For instance, you could establish a POA that only takes effect when you can no longer handle your affairs on your own—or one that goes into effect immediately so your agent will be able to act in your absence.

Powers of attorney are not unlimited. For instance, the power may only be granted to represent you at a real estate closing in another city. Additionally, even when no limiting language is added to a general power of attorney, it usually only operates while the person granting the authority (called “the principal”) has total capacity.

If you own real estate solely in your name, your spouse would need to have the power of attorney before they can take any legal or financial actions related to it, such as selling it.

Anyone can set up an easy POA with these three (3) methods: 

1. The easiest way to prepare a power of attorney document is to use an online service. They allow you to put together your POA with built-in templates and then have it reviewed by an independent lawyer to ensure it is legal and practical.

For $20 off Epilogue Power of Attorney (Wills + Incapacity Documents), use Promo Code -> THEFINANCEKEY20 <- at checkout.

Epilogue Power of Attorney (POA)

Appoint a legal power of attorney

The easiest way to create a legal POA (Will + Incapacity Documents) in Ontario from the comfort of your home. No lawyer required.

What are Incapacity Documents? A Will becomes effective only after someone dies. On the other hand, incapacity documents enable you to designate someone to look after things in the event that you become incapable. These documents have different names in different provinces, like Power of Attorney, Personal Directive, or Health Care Directive.

2. You can also purchase a customized power of attorney kit, including all the forms needed and detailed instructions for completing them.

3. Another way is to hire a lawyer to draft a legal power of attorney, usually for an hourly or flat rate fee.

Ensure that the agent you choose has no direct or indirect interest in any of your property, money, or other assets before you give them power of attorney.

To set up a legally binding power of attorney, the principal must have the intellectual capacity to create the document. This means that they are fully aware of what is happening and how it will affect them. That is why if, for instance, you have an ill parent who is already incapacitated, you can not get a power of attorney to act on behalf.


General vs Enduring Power of Attorney

Generally, there are two (2) major types of powers of attorney commonly used in Canada for finances and property:

1. General power of attorney: A general power of attorney automatically ends when the grantor becomes mentally incapable.

2. Enduring power of attorney: An enduring power of attorney will still be in effect if the grantor can handle their affairs or if the grantor has become incapacitated but not died.

For the remainder of this article, we will be discussing the enduring power of attorney.


What is Enduring Power of Attorney (EPA)?

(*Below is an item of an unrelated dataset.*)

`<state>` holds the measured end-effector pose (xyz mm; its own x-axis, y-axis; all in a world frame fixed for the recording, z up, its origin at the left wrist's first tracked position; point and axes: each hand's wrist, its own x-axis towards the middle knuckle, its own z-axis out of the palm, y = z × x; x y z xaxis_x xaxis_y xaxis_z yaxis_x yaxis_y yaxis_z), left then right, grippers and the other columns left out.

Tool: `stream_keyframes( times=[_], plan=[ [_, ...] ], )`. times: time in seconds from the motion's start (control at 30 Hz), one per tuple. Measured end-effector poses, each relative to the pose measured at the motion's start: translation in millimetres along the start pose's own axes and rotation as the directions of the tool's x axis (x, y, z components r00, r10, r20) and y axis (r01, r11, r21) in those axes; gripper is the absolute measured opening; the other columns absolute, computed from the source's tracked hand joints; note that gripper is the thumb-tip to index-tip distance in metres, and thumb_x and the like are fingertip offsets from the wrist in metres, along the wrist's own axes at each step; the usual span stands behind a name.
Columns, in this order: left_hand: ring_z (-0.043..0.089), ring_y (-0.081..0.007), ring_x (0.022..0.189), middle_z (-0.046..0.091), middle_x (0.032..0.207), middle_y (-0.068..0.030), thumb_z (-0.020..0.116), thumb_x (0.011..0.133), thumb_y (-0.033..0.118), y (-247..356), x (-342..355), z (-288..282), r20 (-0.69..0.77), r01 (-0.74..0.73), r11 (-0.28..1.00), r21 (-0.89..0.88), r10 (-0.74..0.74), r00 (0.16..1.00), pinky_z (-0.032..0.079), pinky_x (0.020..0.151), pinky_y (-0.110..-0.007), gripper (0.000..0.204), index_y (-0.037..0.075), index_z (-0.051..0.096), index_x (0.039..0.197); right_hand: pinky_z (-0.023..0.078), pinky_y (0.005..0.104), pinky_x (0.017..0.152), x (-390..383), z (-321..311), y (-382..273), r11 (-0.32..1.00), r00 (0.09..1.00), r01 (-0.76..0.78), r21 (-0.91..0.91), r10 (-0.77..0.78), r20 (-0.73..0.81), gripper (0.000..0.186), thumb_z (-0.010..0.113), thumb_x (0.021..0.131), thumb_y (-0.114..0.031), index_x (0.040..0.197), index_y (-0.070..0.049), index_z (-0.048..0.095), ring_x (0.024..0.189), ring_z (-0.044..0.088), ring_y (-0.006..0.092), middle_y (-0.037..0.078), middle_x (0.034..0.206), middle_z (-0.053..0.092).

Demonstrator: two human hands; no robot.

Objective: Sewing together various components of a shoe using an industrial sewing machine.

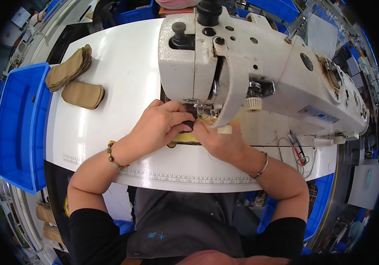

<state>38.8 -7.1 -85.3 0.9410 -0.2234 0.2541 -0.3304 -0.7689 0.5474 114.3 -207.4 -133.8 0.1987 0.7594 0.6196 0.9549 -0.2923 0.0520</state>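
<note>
My left hand (156, 126) has its fingers closed on a small dark piece (188, 125) just in front of the needle and presser foot (202, 108) of the white sewing machine (269, 57). My right hand (218, 139) pinches at the right end of the same piece, fingertips partly hidden. A yellow piece (184, 138) with a darker edge lies beneath my fingers. At the back left of the white worktop (123, 62) lie a stack of tan shaped pieces (68, 68) and another tan piece or small stack (82, 95).
A blue bin (19, 132) stands off the worktop's left edge, with more tan pieces (48, 216) below it. Red-handled snips (299, 152) and cord lie right of my right hand. Another blue bin (319, 207) sits low right, and blue bins (132, 11) stand behind.
</note>
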Motion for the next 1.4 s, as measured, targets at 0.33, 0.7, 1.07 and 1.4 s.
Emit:
stream_keyframes(
  times=[0.33,0.7,1.07,1.4],
  plan=[
    [0.064,-0.0182,0.084,0.070,0.093,-0.0014,0.075,0.081,0.019,-8,3,-8,0.080,0.026,0.999,0.025,-0.028,0.996,0.040,0.081,-0.032,0.019,0.013,0.075,0.099,0.045,0.0353,0.041,6,-27,-13,0.985,0.988,-0.069,0.155,0.047,0.146,0.014,0.065,0.069,-0.009,0.081,-0.003,0.066,0.044,0.058,0.0199,0.004,0.052,0.055],
    [0.062,-0.0147,0.083,0.064,0.088,0.0027,0.074,0.078,0.019,9,0,-7,0.002,-0.127,0.944,0.304,0.132,0.991,0.037,0.080,-0.034,0.017,0.012,0.075,0.093,0.044,0.0341,0.038,7,-32,-20,0.972,0.966,-0.099,0.212,0.043,0.253,0.013,0.064,0.069,-0.009,0.080,-0.002,0.066,0.041,0.057,0.0194,0.004,0.047,0.054],
    [0.064,-0.0184,0.085,0.069,0.092,0.0019,0.077,0.077,0.021,-10,4,6,-0.049,-0.074,0.945,0.318,0.094,0.994,0.038,0.092,-0.040,0.016,0.016,0.078,0.092,0.047,0.0348,0.042,10,-27,-13,0.995,0.964,-0.073,0.070,0.052,0.260,0.036,0.064,0.071,-0.007,0.104,0.005,0.068,0.050,0.062,0.0219,0.009,0.063,0.064],
    [0.064,-0.0220,0.089,0.072,0.089,0.0015,0.080,0.073,0.022,-17,10,3,-0.084,-0.013,0.980,0.198,0.030,0.996,0.034,0.102,-0.048,0.015,0.017,0.078,0.087,0.049,0.0354,0.045,9,-28,-13,0.991,0.962,-0.080,0.111,0.048,0.268,0.040,0.063,0.071,-0.006,0.109,0.007,0.067,0.053,0.064,0.0232,0.010,0.066,0.065]
  ],
)
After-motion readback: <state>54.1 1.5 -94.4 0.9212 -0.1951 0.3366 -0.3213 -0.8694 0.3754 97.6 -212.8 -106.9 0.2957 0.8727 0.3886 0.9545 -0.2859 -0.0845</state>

An enduring power of attorney is a legal document that allows you appoint someone you trust to assist you with your property and financial affairs. They don’t cover welfare and health decisions. Unlike a general POA that ends when the individual becomes mentally incapable, enduring power of attorney’s authority continues irrespective of the adult’s incapability.

To be considered valid, enduring power of attorney must always be written to include the clause ‘An authority persists even if I become incapacitated’. It should state whether the person granted will have access until the other becomes incapable OR only while they are indeed disabled.


How to Make an Enduring Power of Attorney?

There is no unique form that you need to fill out for an Enduring Power of Attorney. You can type it or handwrite it.  You may start the document by saying: “This is an Enduring Power of Attorney under the Power of Attorney Act.” 

Under the Act, there are specific formalities needed for your Enduring Power of Attorney to be valid:

  1. It is dated
  2. It is in writing
  3. Sign the document with another witness present. Your witness can not use your spouse, agent, or spouse’s agent.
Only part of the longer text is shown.